Shortly afterwards, he sought the chance to work at the Lazarite mission in China, which had replaced the Jesuits' in 1783. He studied mission work and Chinese at its seminary on Macao under J.G. Perboyre (later martyred and canonized as a saint) for eighteen months.

When his Chinese was considered sufficient, he disguised himself for work on the mainland by growing out his hair, cutting it into the obligatory queue, wearing loose Chinese garments, and dyeing his skin to a yellower shade. He took a ship up the Pearl River to Guangzhou ("Canton") and oversaw a mission in the southern provinces for a time. He then traveled north to Beijing ("Peking"), where he improved his Mandarin.

===In Mongolia===
He then settled in the Valley of Black Waters or Heishui, 300 mi north of Beijing and just within the borders of Mongolia. There, beyond the Great Wall of China, a large but scattered population of native Christians had taken refuge from the persecutions of the Jiaqing Emperor ("Kia-king") who had added Christianity to China's list of condemned superstitions and cults, threatening missionaries with execution and converts with enslavement to the Muslims of Xinjiang. Huc devoted himself to the study of the dialects and customs of the "Tartars," for whom he translated several religious texts.

===Mission to Tibet===

Huc's intention was to travel from China to Lhasa, and from there to India (much as Xuanzang had travelled via Tashkent, Samarkand and Taxila much earlier, in the 7th century).
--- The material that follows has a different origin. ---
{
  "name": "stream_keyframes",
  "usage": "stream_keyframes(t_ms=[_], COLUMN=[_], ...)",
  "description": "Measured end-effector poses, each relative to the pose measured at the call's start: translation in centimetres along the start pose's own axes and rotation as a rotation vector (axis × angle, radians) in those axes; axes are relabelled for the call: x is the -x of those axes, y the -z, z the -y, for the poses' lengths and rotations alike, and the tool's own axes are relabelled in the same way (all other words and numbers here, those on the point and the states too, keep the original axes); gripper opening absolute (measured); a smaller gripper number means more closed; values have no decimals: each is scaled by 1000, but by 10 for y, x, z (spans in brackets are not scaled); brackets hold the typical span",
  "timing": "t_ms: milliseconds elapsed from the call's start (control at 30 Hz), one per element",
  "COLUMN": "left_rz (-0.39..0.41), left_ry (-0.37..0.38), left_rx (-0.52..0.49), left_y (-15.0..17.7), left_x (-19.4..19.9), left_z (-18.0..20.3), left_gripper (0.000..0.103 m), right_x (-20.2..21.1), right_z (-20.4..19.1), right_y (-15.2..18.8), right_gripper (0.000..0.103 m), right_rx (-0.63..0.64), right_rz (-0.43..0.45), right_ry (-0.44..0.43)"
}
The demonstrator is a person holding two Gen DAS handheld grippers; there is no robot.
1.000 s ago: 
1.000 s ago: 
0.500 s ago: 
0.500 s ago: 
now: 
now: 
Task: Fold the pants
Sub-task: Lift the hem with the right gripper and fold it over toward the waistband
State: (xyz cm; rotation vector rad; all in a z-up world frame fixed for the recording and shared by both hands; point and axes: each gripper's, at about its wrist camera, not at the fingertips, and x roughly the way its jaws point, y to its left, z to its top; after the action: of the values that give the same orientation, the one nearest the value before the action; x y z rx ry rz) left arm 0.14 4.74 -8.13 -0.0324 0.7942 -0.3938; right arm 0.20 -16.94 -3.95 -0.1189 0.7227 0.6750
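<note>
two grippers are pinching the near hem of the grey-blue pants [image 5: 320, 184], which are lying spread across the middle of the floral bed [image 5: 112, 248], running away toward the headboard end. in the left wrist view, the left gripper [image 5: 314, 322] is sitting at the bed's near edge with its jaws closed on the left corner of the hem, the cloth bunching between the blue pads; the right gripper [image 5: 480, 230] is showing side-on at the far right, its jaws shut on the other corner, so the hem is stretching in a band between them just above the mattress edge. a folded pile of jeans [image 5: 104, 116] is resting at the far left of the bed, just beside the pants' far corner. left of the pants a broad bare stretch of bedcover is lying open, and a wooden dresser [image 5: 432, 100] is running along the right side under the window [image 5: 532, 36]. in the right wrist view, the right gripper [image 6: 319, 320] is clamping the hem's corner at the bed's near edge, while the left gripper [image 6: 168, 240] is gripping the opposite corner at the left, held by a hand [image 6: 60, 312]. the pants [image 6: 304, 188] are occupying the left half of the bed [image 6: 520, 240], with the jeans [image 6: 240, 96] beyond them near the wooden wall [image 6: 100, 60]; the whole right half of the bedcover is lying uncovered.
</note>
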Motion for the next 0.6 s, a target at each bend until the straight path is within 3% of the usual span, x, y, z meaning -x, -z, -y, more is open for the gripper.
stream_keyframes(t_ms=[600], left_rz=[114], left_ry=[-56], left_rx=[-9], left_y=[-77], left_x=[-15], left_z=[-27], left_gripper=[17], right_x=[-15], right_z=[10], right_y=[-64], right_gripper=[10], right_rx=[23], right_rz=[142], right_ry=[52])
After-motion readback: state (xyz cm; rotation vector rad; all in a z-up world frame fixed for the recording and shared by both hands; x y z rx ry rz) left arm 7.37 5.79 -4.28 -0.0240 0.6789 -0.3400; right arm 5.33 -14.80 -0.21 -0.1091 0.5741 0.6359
This work prepared him for his journey to Tibet in 1844 at the instigation of the vicar apostolic of Mongolia. By September 1844 he reached Dolon Nor and made arrangements for his journey. Soon after, accompanied by his fellow-Vincentian, Joseph Gabet, and a young Mongour priest who had embraced Christianity, he set out. To escape attention the party assumed the dress of lamas or priests. Crossing the Yellow River, they advanced into the terrible sandy tract known as the Ordos Desert. After suffering dreadfully from want of water and fuel they entered Gansu, having recrossed the flooded Yellow River. Upon entering Kuen-Kiang-Hien both missionaries fell dreadfully ill and had to put the journey on hold to rest and recover. By January 1845 they reached Tang-Kiul on the boundary. Rather than take an independent four months journey to Lhasa, they waited eight months for a Tibetan embassy expected to return from Peking. Under an intelligent teacher they meanwhile studied the Tibetan language and Buddhist literature. During three months of their stay they resided in the ancient Kunbum Lamasery, which was said to accommodate 4,000 persons. In late September 1845 they joined the returning embassy, which comprised 2,000 men and 3,700 animals.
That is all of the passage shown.